Your output should be the lines below from the one holding "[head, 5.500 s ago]" through the one holding "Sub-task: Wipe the", transcribed exactly, with no pictures.

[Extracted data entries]
☆ ☆ ☆ ☆ ☆

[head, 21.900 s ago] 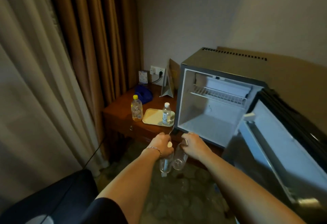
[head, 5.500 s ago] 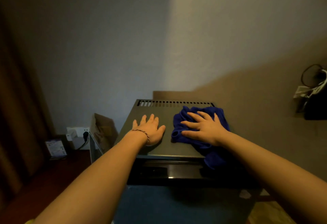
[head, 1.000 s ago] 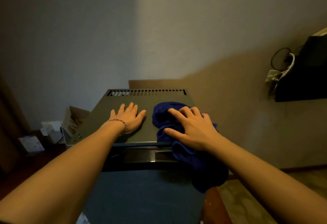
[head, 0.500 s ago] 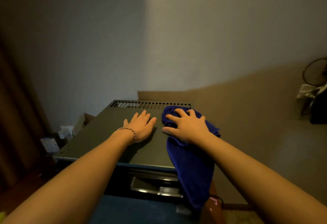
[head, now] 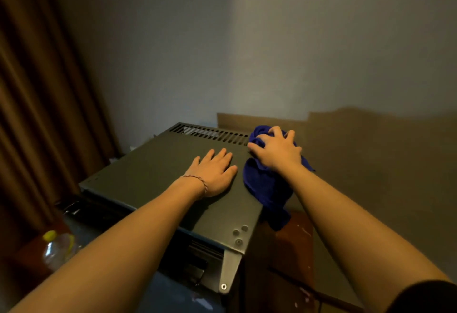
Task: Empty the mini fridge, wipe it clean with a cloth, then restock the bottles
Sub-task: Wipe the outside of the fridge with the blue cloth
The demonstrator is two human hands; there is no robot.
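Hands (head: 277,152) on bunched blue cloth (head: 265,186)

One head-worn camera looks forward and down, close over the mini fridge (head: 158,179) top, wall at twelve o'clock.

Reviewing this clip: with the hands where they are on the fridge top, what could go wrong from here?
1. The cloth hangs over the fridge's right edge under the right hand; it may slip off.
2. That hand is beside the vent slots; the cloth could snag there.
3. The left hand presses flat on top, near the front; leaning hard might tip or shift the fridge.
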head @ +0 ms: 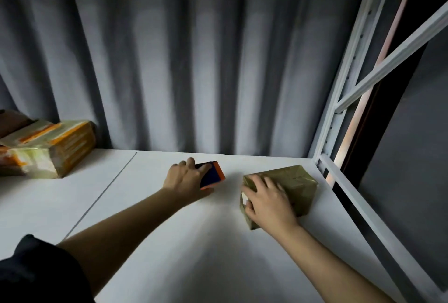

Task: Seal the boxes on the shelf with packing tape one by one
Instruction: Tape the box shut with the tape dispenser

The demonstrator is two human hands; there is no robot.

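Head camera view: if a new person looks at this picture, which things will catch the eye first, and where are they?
The two bare arms reaching over the white shelf: the left hand grips a dark blue and orange object near the middle, and the right hand rests on a small tape-wrapped box at the right. At the far left lies a larger box with orange markings.

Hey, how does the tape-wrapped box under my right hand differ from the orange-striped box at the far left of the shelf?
The olive-brown taped box is plain in colour; the orange-striped taped box shows orange bands under its tape. The right hand rests on the olive box, while no hand touches the striped one. The olive box sits by the shelf's right frame, fully in view; the striped one is cut off by the left edge. Both lie on the white shelf board, covered in glossy tape.
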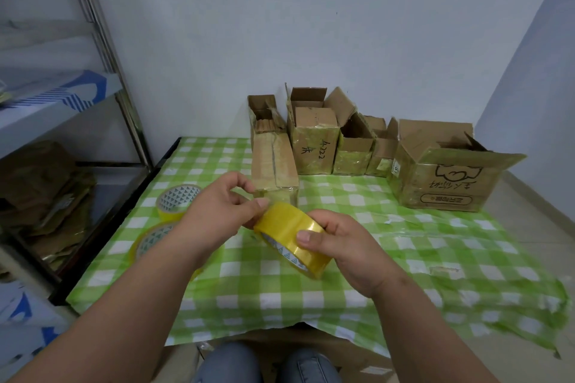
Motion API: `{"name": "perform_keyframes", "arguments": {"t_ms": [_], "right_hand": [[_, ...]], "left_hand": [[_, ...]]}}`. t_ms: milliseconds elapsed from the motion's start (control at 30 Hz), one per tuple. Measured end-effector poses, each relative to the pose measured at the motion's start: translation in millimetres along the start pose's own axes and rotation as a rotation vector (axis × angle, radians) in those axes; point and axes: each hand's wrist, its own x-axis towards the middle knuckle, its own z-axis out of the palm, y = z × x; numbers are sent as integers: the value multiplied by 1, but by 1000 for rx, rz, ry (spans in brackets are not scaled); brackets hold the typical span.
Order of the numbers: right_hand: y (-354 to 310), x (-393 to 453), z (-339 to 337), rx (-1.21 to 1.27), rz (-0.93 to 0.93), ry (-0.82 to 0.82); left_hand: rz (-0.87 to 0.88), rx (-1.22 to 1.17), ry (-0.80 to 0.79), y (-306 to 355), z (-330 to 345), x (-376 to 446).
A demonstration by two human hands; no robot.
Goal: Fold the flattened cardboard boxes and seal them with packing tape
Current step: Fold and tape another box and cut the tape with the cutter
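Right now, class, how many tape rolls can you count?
3: one roll held in both hands, one lying on the cloth at left, and one nearer, partly hidden by the left arm. Others may be hidden.

A yellow tape roll is held up, tilted, near the middle. Just behind it lies a long brown box, taped shut. Farther back, open taped boxes stand in a row.
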Motion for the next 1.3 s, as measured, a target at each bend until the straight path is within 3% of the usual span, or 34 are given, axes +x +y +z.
{"name": "perform_keyframes", "arguments": {"t_ms": [233,533,767,933,1300], "right_hand": [[-25,10,-12,-151,-29,-42],[-35,19,-38,-117,19,-142],[-46,24,-71,-56,29,-98],[-55,30,-100,2,50,27],[-44,73,-123,-420,177,315]], "left_hand": [[-109,-104,-124,12,-9,8],[-47,-61,31,21,-17,17],[-87,-167,42,25,-26,25],[-132,-284,152,30,-44,42],[-413,-329,144,-5,-31,74]]}}
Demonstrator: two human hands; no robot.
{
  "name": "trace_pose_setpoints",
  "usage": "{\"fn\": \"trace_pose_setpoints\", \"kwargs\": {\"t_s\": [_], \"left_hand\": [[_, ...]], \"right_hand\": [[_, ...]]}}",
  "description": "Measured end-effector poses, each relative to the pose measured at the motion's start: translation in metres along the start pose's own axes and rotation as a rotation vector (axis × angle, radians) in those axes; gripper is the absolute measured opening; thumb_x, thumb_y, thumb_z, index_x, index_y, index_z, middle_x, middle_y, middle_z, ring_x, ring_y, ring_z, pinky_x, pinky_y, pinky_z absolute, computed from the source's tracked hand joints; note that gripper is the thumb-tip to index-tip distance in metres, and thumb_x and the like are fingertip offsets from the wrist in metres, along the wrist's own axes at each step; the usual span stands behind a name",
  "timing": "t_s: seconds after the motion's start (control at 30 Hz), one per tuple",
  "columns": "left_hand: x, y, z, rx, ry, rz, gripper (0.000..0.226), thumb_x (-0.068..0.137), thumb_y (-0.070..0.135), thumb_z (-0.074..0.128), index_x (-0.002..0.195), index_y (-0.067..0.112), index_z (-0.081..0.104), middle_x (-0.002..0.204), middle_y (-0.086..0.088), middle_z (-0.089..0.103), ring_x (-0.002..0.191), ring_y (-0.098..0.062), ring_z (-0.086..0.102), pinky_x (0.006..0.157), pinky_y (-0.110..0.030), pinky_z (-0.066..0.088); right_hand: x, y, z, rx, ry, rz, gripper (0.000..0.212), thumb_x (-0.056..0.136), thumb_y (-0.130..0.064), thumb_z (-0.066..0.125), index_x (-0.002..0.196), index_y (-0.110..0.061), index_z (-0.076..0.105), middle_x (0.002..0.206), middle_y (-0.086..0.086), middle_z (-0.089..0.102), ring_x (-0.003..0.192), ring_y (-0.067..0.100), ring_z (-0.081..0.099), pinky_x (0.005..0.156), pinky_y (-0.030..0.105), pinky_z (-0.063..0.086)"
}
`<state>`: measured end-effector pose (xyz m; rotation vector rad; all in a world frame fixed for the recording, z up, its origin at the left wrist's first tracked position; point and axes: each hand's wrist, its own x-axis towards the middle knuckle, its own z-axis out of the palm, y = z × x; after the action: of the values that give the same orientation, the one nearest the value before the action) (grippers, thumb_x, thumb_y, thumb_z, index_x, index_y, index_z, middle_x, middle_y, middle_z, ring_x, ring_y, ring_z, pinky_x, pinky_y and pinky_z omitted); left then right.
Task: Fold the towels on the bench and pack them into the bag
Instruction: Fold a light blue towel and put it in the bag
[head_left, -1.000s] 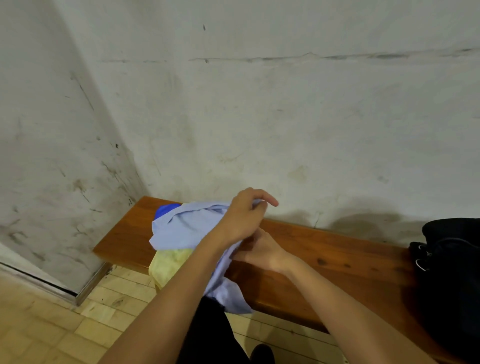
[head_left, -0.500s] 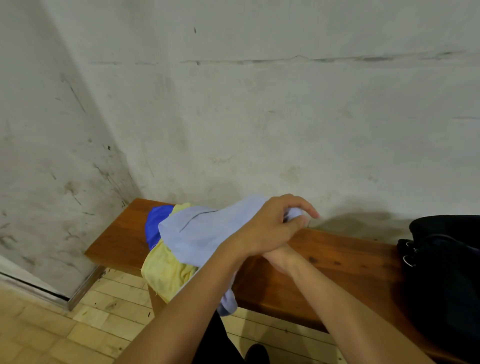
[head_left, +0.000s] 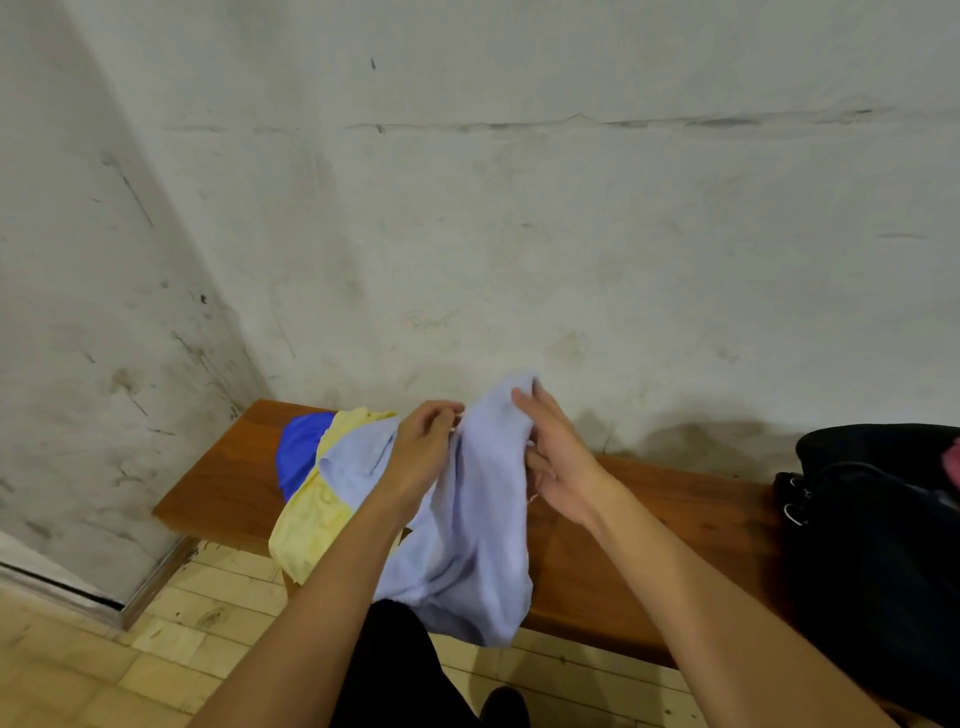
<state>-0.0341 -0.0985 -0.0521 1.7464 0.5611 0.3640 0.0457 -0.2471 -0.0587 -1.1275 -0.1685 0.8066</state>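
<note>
Pale lilac towel (head_left: 467, 514) now held up between both hands above the front of the wooden bench (head_left: 649, 525), lower half drooping over the edge; half a second back the hands were stacked together on one bunched corner, now they've parted to either side of the cloth. Left hand (head_left: 423, 449) has fingers curled, pinching the top edge; right hand (head_left: 556, 457) lies along the other side with fingers mostly straight, thumb hidden behind the fabric, so can't tell if it truly pinches. Looks like spreading for the first fold; yellow towel (head_left: 311, 514) and blue towel (head_left: 298, 452) sit unfolded at the bench's left end, black bag (head_left: 872, 545) at the right end, so packing is likely far off.
</note>
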Motion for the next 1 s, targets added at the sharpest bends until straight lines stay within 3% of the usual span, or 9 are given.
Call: {"fn": "trace_pose_setpoints", "kwargs": {"t_s": [0.1, 0.23, 0.33, 0.47, 0.57, 0.67, 0.8, 0.93, 1.0], "left_hand": [[-0.010, -0.021, 0.006, 0.144, -0.164, -0.001, 0.017, 0.096, 0.010, 0.052, 0.106, 0.011, 0.066, 0.102, -0.007, 0.070, 0.097, -0.019, 0.066, 0.083, -0.029, 0.056], [-0.024, -0.025, 0.017, 0.101, -0.193, 0.072, 0.016, 0.092, 0.013, 0.062, 0.106, 0.021, 0.064, 0.095, -0.003, 0.066, 0.080, 0.001, 0.063, 0.065, -0.013, 0.052], [-0.028, -0.021, 0.023, 0.092, -0.158, 0.132, 0.022, 0.089, 0.014, 0.066, 0.108, 0.021, 0.059, 0.095, 0.003, 0.063, 0.081, -0.004, 0.061, 0.067, -0.011, 0.048], [-0.027, -0.017, 0.027, 0.121, -0.169, 0.226, 0.027, 0.085, 0.009, 0.071, 0.104, 0.022, 0.056, 0.090, 0.011, 0.055, 0.077, 0.005, 0.056, 0.068, -0.010, 0.045], [-0.023, -0.020, 0.024, 0.098, -0.202, 0.210, 0.039, 0.079, 0.010, 0.077, 0.111, 0.019, 0.058, 0.098, 0.004, 0.057, 0.088, -0.005, 0.057, 0.071, -0.009, 0.046], [-0.018, -0.025, 0.017, 0.070, -0.108, 0.110, 0.033, 0.081, 0.021, 0.077, 0.110, 0.020, 0.062, 0.093, 0.000, 0.060, 0.084, -0.012, 0.059, 0.067, -0.010, 0.048], [-0.002, -0.053, -0.005, 0.170, 0.097, -0.143, 0.027, 0.095, 0.028, 0.058, 0.082, 0.005, 0.055, 0.069, -0.005, 0.050, 0.065, -0.017, 0.049, 0.056, -0.022, 0.040], [0.001, -0.084, -0.019, 0.488, -0.002, -0.336, 0.040, 0.097, 0.033, 0.051, 0.064, 0.013, 0.038, 0.058, -0.002, 0.040, 0.055, -0.016, 0.040, 0.055, -0.028, 0.035], [-0.001, -0.087, -0.017, 0.581, -0.067, -0.352, 0.037, 0.097, 0.040, 0.050, 0.075, 0.010, 0.049, 0.071, -0.007, 0.054, 0.066, -0.022, 0.055, 0.063, -0.031, 0.042]], "right_hand": [[0.003, 0.014, 0.003, -0.104, 0.046, 0.037, 0.059, 0.081, -0.038, 0.079, 0.132, -0.019, 0.057, 0.112, 0.007, 0.073, 0.099, 0.021, 0.072, 0.085, 0.036, 0.059], [0.000, 0.028, 0.008, -0.284, 0.113, 0.035, 0.073, 0.062, -0.058, 0.086, 0.120, -0.020, 0.065, 0.110, 0.004, 0.074, 0.098, 0.019, 0.072, 0.092, 0.042, 0.057], [-0.002, 0.030, 0.010, -0.346, 0.151, 0.033, 0.053, 0.070, -0.055, 0.082, 0.109, -0.022, 0.068, 0.105, 0.004, 0.074, 0.096, 0.020, 0.072, 0.091, 0.042, 0.058], [-0.001, 0.025, 0.001, -0.306, -0.002, 0.084, 0.050, 0.085, -0.046, 0.075, 0.125, -0.018, 0.065, 0.116, 0.010, 0.072, 0.108, 0.021, 0.069, 0.099, 0.040, 0.053], [-0.003, 0.024, 0.002, -0.395, 0.080, 0.056, 0.025, 0.098, -0.037, 0.058, 0.111, -0.021, 0.072, 0.112, 0.009, 0.073, 0.106, 0.023, 0.068, 0.100, 0.039, 0.052], [-0.001, 0.021, 0.000, -0.358, 0.183, -0.007, 0.023, 0.101, -0.034, 0.052, 0.108, -0.025, 0.072, 0.110, 0.007, 0.073, 0.102, 0.023, 0.069, 0.097, 0.040, 0.053], [0.003, 0.004, -0.008, -0.169, 0.370, -0.071, 0.016, 0.099, -0.037, 0.053, 0.100, -0.026, 0.065, 0.098, 0.002, 0.067, 0.093, 0.022, 0.064, 0.083, 0.033, 0.052], [0.003, -0.006, -0.014, -0.100, 0.460, -0.075, 0.019, 0.093, -0.039, 0.058, 0.087, -0.021, 0.060, 0.084, 0.000, 0.062, 0.075, 0.015, 0.061, 0.059, 0.024, 0.047], [0.000, -0.004, -0.016, -0.076, 0.476, -0.087, 0.021, 0.098, -0.037, 0.052, 0.098, -0.020, 0.064, 0.095, 0.005, 0.068, 0.083, 0.018, 0.064, 0.068, 0.028, 0.052]]}}
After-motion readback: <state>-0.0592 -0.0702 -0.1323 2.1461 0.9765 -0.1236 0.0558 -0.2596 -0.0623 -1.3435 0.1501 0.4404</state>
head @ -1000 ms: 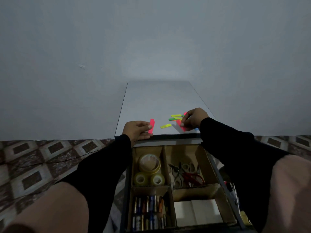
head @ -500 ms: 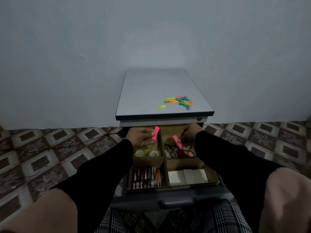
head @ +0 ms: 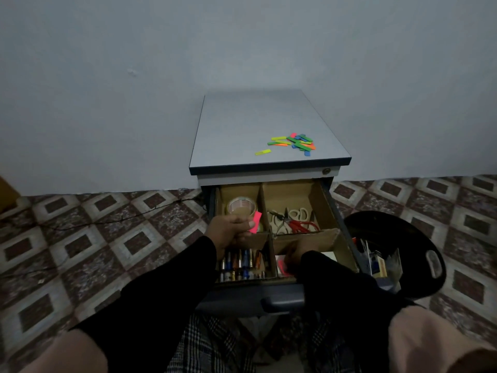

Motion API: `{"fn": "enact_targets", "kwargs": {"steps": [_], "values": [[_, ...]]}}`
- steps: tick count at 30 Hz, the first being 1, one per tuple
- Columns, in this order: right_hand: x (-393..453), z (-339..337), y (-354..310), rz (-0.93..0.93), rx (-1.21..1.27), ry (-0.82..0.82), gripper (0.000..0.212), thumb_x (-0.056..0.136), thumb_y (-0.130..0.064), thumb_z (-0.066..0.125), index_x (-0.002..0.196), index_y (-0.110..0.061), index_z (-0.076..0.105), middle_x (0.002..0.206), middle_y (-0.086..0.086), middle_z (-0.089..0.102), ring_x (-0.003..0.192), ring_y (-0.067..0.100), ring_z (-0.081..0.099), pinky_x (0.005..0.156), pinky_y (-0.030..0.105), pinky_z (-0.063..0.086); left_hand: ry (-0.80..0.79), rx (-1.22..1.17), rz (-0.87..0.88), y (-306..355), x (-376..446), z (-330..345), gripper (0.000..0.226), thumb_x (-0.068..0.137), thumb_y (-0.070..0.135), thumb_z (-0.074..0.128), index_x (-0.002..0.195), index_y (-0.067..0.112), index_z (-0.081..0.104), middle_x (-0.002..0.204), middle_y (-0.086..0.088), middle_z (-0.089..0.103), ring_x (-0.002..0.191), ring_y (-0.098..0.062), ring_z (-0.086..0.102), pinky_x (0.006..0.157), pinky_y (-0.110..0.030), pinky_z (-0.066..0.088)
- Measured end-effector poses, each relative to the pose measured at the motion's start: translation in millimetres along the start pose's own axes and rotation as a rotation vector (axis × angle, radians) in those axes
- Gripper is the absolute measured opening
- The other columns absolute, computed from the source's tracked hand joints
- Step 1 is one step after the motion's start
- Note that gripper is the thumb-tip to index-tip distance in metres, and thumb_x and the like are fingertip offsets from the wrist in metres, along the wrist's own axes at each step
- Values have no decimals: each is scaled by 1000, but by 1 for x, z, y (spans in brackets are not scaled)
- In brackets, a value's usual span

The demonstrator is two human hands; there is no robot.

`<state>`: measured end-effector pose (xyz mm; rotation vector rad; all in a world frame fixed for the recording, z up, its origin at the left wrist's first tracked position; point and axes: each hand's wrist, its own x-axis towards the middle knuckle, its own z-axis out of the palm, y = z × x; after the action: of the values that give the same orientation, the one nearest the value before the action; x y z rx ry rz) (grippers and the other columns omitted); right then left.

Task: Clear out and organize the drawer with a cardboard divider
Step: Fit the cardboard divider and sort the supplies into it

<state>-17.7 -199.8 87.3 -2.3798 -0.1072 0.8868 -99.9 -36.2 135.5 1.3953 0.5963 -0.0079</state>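
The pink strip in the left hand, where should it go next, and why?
Probably down into the front right compartment of the drawer. The right hand is already there with a pink strip beside it, while the left hand pinches its own pink strip above the tape rolls.

The person wore long black sleeves (head: 161,297) over both arms, pale pinkish fabric (head: 430,343) at the upper arms, and plaid trousers (head: 204,345).
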Motion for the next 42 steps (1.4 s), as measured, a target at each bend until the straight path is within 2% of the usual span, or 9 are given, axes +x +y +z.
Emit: {"fn": "enact_targets", "kwargs": {"steps": [3, 7, 10, 13, 23, 29, 37, 40, 42], "values": [[8, 10, 4, -6, -263, -4, 34, 85, -21, 62, 118, -12, 65, 116, 6, 66, 103, 20, 63, 90, 25, 52, 5, 4, -4, -2, 1, -3, 16, 85, 5, 63, 101, 1, 65, 82, -7, 67, 62, -6, 62, 53, -12, 50], [16, 12, 3, -24, -284, -14, 37, 85, -18, 61, 121, -12, 62, 122, 8, 63, 107, 22, 62, 89, 24, 51, 14, -11, -10, -4, 2, -4, 7, 85, 6, 63, 91, 8, 67, 82, -6, 66, 70, -10, 60, 58, -15, 52], [23, 16, 5, -37, -224, -25, 36, 90, -7, 54, 126, -4, 57, 127, 11, 59, 96, 18, 62, 72, 12, 50, 20, -18, -12, -5, 2, -4, 7, 86, 6, 62, 90, 9, 66, 85, -5, 66, 74, -11, 60, 59, -14, 52], [26, 17, 8, -21, -245, -4, 37, 84, -11, 62, 122, -9, 62, 123, 9, 62, 110, 22, 60, 92, 23, 47, 25, -19, -10, -5, 2, -2, 7, 86, 6, 62, 90, 10, 66, 87, -5, 66, 76, -12, 60, 60, -15, 52], [28, 16, 11, -83, -284, 5, 40, 84, -4, 61, 122, -15, 64, 123, 10, 63, 116, 25, 58, 101, 30, 45, 25, -30, -28, -17, 2, 3, 7, 87, 4, 61, 85, 10, 64, 83, -4, 65, 72, -10, 60, 58, -13, 50], [31, 17, 13, -115, -299, 4, 39, 80, -4, 65, 118, -13, 67, 121, 8, 64, 114, 23, 59, 98, 29, 47, 0, -41, -37, -19, -2, 7, 6, 87, 5, 61, 85, 9, 65, 67, 0, 67, 51, -1, 63, 51, -13, 49], [27, 17, 13, -78, -261, 42, 32, 85, -5, 59, 116, -8, 67, 118, 12, 65, 112, 26, 60, 96, 30, 47, -15, -66, -70, -22, -5, 9, 5, 88, 3, 59, 87, 7, 62, 82, -8, 64, 68, -14, 62, 56, -17, 53], [20, 10, 9, -63, -202, 50, 12, 88, -8, 57, 89, -7, 69, 92, 7, 67, 93, 22, 63, 75, 26, 52, -21, -75, -68, -23, -4, 13, 5, 88, 3, 59, 88, 7, 62, 80, -7, 64, 63, -12, 63, 56, -17, 53], [17, 3, 4, -81, -41, 39, 24, 91, -7, 54, 67, -12, 57, 69, 1, 57, 65, 13, 56, 54, 18, 44, -27, -75, -67, -24, -2, 17, 5, 88, 4, 60, 90, 8, 63, 77, -7, 65, 57, -8, 65, 58, -17, 53]]}}
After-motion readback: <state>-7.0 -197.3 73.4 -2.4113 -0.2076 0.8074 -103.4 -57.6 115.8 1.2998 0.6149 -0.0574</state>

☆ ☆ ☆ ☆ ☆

◆ TASK RESPONSE:
[head, 5.500 s ago] 
[head, 1.000 s ago] 
[head, 0.500 s ago] 
[head, now] 
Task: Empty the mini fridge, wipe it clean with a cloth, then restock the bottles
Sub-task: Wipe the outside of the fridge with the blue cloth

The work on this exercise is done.